## WHAT TO WORK ON
Lines in the material below that include "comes" need to be tallied; give the total alone.
+ + + + + + +
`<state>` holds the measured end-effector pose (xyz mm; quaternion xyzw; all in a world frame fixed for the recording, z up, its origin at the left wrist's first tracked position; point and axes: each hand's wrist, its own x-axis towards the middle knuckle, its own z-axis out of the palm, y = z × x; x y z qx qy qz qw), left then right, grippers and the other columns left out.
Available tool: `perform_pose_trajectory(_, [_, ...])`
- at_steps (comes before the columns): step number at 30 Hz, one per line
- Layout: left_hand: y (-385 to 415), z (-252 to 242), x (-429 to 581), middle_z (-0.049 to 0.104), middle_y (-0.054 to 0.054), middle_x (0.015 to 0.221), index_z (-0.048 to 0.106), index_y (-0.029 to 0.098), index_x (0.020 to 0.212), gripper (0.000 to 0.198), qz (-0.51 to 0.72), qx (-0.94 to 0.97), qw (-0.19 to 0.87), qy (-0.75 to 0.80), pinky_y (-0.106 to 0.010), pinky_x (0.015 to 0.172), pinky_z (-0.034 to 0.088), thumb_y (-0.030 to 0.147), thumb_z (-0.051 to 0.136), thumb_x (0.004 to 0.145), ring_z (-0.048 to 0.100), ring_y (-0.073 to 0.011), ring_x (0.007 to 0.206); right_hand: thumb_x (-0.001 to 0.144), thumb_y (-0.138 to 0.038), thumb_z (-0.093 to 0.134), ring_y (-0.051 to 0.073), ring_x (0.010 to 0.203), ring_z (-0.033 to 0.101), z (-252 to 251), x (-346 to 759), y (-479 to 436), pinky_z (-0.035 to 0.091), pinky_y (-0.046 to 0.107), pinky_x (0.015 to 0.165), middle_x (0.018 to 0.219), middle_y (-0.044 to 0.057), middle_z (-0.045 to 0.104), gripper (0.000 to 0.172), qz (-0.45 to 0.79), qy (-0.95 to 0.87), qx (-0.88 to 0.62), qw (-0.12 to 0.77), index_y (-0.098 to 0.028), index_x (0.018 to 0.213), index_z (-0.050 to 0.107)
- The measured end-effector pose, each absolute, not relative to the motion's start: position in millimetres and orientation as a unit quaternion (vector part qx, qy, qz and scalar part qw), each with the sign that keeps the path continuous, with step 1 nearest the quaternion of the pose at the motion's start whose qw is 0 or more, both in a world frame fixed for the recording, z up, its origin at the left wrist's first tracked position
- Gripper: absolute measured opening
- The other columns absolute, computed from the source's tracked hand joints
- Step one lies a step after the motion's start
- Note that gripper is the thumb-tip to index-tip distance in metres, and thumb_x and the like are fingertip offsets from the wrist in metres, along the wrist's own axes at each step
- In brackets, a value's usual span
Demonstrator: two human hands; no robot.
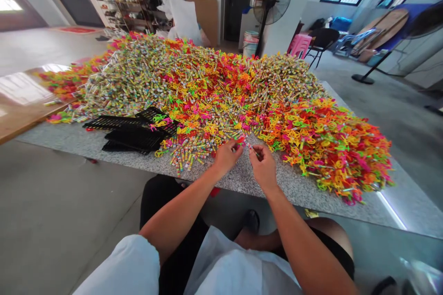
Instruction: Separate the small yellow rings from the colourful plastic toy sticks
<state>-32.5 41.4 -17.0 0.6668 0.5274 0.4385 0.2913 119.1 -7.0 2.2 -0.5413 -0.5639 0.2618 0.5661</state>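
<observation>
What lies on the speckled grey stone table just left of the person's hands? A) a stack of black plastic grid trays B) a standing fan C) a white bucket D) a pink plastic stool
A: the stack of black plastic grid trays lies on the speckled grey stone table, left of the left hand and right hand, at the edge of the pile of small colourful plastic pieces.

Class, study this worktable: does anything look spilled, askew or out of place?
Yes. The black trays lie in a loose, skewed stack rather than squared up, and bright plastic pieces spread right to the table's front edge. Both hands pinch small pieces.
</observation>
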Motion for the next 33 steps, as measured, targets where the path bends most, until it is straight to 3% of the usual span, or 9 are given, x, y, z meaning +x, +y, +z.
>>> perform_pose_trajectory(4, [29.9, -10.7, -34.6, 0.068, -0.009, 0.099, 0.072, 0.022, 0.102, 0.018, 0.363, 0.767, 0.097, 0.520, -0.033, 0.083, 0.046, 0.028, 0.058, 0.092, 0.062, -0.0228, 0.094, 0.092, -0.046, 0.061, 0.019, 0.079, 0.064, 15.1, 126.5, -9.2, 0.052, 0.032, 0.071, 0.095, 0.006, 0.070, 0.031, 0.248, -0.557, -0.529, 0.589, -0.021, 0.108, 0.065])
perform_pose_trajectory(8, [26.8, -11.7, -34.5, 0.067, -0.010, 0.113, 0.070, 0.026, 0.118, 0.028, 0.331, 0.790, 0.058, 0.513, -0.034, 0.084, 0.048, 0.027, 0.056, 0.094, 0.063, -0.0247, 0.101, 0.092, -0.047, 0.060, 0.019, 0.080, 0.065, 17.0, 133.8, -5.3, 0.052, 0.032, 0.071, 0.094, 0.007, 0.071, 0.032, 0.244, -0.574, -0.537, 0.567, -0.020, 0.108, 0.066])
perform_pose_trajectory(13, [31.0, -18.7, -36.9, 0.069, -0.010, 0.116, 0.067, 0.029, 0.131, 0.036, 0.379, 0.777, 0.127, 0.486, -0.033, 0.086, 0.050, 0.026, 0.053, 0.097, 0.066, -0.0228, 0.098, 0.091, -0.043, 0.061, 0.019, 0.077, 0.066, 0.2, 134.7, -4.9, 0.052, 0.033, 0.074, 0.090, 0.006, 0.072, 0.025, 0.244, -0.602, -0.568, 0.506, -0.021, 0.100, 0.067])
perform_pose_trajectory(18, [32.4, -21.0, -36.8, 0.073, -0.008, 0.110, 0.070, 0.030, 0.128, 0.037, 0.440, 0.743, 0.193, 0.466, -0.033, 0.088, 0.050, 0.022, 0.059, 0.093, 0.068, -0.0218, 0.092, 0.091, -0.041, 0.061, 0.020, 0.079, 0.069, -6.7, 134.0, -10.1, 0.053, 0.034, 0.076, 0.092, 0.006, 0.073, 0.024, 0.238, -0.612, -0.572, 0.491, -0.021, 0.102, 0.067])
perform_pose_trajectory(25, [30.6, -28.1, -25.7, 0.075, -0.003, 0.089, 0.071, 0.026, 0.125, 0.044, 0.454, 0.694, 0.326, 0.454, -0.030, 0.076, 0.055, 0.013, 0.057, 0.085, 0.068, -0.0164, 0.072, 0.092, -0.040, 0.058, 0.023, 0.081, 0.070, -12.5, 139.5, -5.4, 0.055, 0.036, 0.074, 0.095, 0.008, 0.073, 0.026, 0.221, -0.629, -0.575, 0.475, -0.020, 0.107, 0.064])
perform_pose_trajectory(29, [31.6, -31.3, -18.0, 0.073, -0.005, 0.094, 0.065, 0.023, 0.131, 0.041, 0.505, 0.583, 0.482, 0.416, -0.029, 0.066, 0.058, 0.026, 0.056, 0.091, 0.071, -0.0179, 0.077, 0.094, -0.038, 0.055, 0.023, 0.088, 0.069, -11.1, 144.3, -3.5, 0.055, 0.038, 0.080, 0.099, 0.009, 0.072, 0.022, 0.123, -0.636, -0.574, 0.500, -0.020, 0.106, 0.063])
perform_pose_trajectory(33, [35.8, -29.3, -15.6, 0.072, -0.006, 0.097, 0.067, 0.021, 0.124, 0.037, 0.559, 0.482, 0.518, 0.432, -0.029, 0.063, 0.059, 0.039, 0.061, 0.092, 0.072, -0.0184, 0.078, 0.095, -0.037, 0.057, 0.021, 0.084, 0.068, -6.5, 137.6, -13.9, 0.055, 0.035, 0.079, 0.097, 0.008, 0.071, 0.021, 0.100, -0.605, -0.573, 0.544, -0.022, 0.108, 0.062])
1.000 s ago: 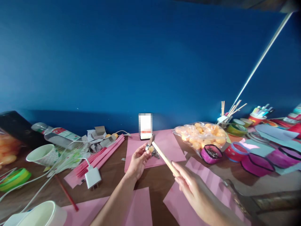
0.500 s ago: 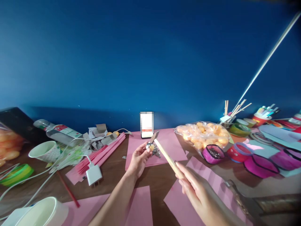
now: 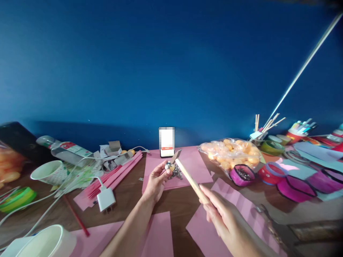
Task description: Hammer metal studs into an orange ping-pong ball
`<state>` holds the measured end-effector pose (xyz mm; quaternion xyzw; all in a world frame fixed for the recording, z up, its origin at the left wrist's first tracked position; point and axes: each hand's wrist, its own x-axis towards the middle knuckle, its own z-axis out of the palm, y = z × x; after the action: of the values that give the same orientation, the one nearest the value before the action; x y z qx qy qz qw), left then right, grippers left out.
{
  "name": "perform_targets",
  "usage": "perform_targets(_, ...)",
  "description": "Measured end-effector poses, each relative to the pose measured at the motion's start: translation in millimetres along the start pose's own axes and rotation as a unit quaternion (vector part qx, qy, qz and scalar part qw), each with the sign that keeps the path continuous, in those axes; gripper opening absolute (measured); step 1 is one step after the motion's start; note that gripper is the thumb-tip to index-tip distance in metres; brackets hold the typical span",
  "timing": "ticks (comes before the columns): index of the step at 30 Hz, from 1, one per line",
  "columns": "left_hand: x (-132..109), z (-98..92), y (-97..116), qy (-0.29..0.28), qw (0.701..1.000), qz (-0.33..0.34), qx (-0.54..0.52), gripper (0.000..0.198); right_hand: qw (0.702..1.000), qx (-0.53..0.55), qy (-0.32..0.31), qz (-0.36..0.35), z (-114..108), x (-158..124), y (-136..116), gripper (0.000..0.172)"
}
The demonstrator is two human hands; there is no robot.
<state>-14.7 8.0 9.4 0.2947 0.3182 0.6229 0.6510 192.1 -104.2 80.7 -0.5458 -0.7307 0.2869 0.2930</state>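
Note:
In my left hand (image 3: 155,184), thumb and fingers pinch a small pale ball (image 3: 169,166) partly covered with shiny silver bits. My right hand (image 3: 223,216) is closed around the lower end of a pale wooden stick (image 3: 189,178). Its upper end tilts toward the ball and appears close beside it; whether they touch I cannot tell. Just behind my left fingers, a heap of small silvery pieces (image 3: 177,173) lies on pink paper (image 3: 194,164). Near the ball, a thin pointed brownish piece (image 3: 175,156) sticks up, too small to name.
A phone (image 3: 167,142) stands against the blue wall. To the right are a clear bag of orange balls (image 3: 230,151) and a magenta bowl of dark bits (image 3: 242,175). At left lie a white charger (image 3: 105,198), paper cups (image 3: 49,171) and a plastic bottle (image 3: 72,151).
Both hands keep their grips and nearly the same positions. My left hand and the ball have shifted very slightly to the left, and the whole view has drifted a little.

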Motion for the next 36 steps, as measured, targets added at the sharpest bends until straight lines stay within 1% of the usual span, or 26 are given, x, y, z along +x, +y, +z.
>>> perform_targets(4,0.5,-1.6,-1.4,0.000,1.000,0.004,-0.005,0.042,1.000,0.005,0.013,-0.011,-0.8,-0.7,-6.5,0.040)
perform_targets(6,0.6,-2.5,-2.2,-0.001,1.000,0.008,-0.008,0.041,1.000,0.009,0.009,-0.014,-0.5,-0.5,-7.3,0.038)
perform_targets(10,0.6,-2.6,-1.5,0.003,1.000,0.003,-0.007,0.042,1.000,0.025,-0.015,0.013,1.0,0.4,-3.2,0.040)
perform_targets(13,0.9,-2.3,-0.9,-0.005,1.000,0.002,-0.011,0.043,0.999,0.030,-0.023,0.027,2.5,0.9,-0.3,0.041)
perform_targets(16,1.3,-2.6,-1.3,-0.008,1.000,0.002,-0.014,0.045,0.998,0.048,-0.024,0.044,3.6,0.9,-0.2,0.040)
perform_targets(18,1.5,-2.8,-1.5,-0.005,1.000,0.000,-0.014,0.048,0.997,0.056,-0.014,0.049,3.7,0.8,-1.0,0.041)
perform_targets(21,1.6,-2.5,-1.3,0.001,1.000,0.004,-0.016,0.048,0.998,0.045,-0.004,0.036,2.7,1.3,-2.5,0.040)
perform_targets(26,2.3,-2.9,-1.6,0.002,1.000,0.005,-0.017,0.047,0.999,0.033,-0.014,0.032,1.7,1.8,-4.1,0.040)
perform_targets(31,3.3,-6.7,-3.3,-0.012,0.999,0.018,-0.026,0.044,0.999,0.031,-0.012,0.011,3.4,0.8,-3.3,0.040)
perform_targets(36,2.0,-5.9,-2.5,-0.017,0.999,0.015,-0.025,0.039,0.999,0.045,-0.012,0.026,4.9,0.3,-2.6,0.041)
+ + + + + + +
## WRITTEN ANSWER
2